WORK TASK: List each line of the data that holds the string "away", please.

=== RECORDS FOR THE TASK ===

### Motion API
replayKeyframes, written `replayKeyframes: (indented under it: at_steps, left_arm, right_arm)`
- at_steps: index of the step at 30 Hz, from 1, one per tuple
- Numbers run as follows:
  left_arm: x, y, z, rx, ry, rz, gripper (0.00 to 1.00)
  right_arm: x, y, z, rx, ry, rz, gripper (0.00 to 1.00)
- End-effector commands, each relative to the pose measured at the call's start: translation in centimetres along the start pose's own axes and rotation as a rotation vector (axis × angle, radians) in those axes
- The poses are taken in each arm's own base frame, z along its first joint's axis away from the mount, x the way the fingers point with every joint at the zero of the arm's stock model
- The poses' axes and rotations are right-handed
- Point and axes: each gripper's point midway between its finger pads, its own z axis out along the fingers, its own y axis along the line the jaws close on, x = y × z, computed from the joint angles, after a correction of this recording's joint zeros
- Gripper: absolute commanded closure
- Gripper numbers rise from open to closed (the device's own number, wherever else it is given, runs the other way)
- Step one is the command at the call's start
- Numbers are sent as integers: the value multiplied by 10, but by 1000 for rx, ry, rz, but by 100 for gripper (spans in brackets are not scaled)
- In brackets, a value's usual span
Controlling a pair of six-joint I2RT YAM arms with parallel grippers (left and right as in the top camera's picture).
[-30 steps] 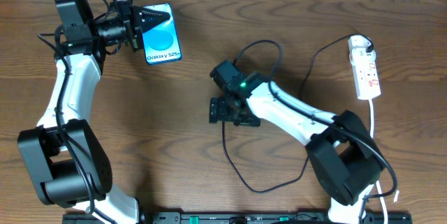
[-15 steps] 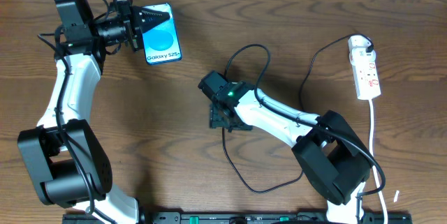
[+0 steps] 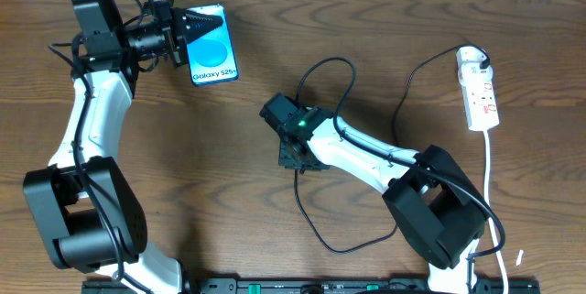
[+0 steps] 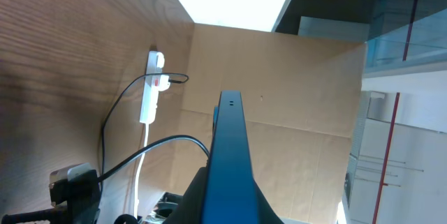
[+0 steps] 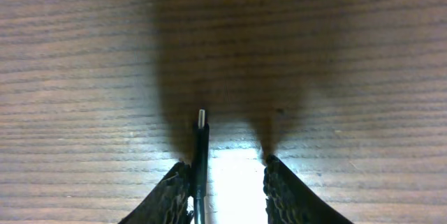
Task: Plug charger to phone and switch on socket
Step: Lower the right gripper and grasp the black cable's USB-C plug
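Observation:
The phone [image 3: 212,47], blue screen up in the overhead view, is at the table's back left with my left gripper [image 3: 203,25] shut on its end. In the left wrist view the phone [image 4: 230,154] shows edge-on between the fingers of that gripper [image 4: 227,210]. My right gripper [image 3: 294,158] is low over the table's middle. In the right wrist view its jaws [image 5: 227,175] still stand apart. The charger's plug tip [image 5: 200,119] lies against the left finger [image 5: 174,189], with a gap to the right finger. The thin black charger cable [image 3: 316,236] trails toward me. The white socket [image 3: 479,88] lies at the far right.
The socket's thick white cord [image 3: 490,161] runs down the right side. A black cable loop [image 3: 348,63] arches over the right arm. The arm bases stand at the front edge. In the left wrist view the socket [image 4: 149,88] shows far off, against a cardboard wall.
My right arm has shifted left over the plug end of the charger, and its jaws have narrowed around it. The left arm and the phone have not moved.

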Motion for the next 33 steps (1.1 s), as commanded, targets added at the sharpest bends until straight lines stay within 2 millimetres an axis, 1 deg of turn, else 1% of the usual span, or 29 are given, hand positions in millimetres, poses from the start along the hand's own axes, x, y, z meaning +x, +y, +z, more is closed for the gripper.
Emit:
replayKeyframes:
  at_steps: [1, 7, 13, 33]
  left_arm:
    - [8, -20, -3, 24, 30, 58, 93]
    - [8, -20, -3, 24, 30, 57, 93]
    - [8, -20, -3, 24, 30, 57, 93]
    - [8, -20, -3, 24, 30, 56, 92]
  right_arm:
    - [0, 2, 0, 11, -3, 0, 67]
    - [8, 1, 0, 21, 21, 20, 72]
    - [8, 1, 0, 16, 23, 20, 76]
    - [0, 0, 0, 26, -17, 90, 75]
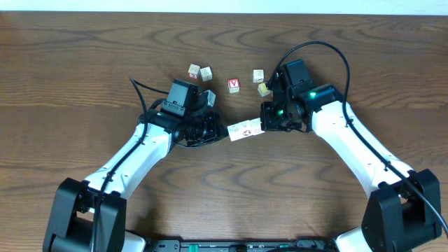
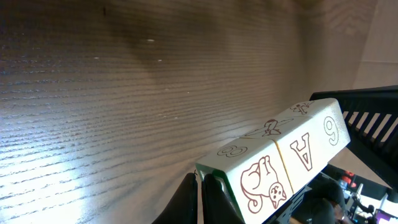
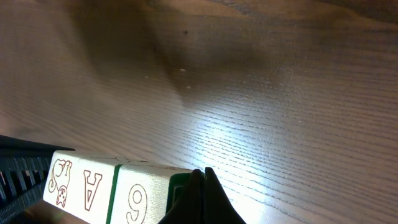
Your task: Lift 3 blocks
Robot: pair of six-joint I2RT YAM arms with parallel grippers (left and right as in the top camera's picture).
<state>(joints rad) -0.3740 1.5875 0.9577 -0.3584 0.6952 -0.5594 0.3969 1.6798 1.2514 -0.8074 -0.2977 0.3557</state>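
Three cream blocks (image 1: pixel 246 129) sit end to end in one row, pinched between the two grippers, nearer the robot than the red-letter cube (image 1: pixel 234 85) and slightly to its right. The left gripper (image 1: pixel 222 131) has its jaws closed together with nothing between them, and its joined fingertips (image 2: pixel 200 198) press the row's left end. The right gripper (image 1: pixel 267 126) is likewise fully closed, its fingertips (image 3: pixel 200 190) butting the opposite end. Both wrist views show brown prints on the blocks: an animal, an A, a 6. Whether the row is clear of the wooden table (image 1: pixel 84 63) I cannot tell. Two pale cubes (image 1: pixel 194 71) lie left of the red-letter cube, two others (image 1: pixel 258 75) right of it
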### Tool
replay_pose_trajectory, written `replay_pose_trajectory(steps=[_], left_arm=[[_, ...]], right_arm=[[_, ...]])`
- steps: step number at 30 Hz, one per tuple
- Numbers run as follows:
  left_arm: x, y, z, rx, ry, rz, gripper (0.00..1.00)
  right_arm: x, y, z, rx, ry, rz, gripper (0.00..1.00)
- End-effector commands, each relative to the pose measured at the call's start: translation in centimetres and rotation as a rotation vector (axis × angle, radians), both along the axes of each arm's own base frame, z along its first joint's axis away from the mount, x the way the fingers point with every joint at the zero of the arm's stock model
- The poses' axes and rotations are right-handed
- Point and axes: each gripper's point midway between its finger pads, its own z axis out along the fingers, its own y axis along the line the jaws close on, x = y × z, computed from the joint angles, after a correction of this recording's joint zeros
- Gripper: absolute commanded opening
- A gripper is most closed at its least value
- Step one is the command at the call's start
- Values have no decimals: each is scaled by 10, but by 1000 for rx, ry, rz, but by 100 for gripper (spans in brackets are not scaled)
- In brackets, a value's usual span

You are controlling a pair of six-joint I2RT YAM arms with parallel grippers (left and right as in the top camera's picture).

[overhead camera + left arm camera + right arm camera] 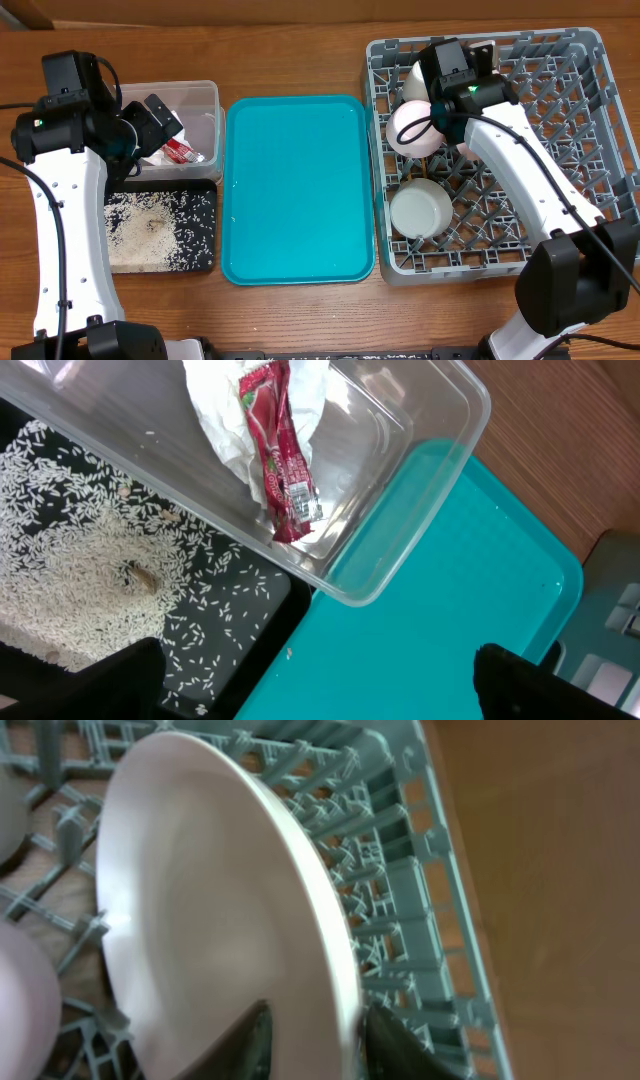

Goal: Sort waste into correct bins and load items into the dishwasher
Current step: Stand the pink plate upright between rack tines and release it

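Waste looks sorted: napkin [215, 410] and packet [280, 450] in the tub [420, 450], rice [80, 560] in the black tray [200, 200]. Right pincer [320, 1045] clamps the plate [220, 920] in the rack [400, 920]; left pincer [320, 680] gapes.

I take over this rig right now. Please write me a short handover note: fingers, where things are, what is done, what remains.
Left gripper: fingers open, empty, above the clear tub.
Right gripper: fingers shut on the pink plate, which stands on edge in the dish rack.
Done: napkin and sauce packet in the tub; rice in the black tray; a white bowl in the rack.
To do: release the plate; pick the stray grain off the teal tray. No chopsticks in view.
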Motion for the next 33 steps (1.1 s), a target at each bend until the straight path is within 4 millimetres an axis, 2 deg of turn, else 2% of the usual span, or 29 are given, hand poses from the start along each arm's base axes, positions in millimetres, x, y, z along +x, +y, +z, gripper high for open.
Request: replay_pose_trajectory(steps=[1, 3, 7, 10, 13, 16, 20, 21, 22, 26, 28, 33], left_arm=[[1, -1, 11, 4, -31, 7, 100], [1, -1, 11, 4, -31, 7, 100], [1, -1, 11, 4, -31, 7, 100], [1, -1, 11, 4, -31, 7, 100], [1, -1, 11, 4, -31, 7, 100], [1, -1, 11, 4, -31, 7, 100], [1, -1, 11, 4, -31, 7, 100], [1, -1, 11, 4, -31, 7, 100], [1, -1, 11, 4, -31, 7, 100], [1, -1, 11, 4, -31, 7, 100], [1, -1, 11, 4, -31, 7, 100], [1, -1, 11, 4, -31, 7, 100]], right_arm=[[1, 7, -3, 56, -4, 12, 61], [3, 7, -2, 59, -15, 13, 85], [10, 8, 2, 40, -29, 39, 91], [13, 9, 13, 4, -56, 40, 94], [16, 21, 21, 28, -89, 56, 97], [15, 52, 19, 107, -80, 138, 100], [9, 103, 5, 251, -30, 269, 100], [4, 130, -4, 357, 14, 341, 100], [0, 144, -9, 414, 37, 377, 100], [-14, 186, -18, 598, 114, 484, 100], [-18, 195, -19, 646, 133, 508, 100], [-19, 196, -19, 651, 135, 510, 100]])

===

OUTPUT FOR THIS EXERCISE:
- The poses are taken in each arm's own base frame, z along its first joint's axis away from the mount, x the way the fingers point with every joint at the zero of the arm's stock model
- End-effector commands, each relative to the pose measured at the call's start: translation in centimetres and rotation as a rotation vector (axis × angle, radians), both along the axes of each arm's own base frame, z along its first joint's axis away from the mount, x the way the fingers point with every joint at the zero of the arm's stock model

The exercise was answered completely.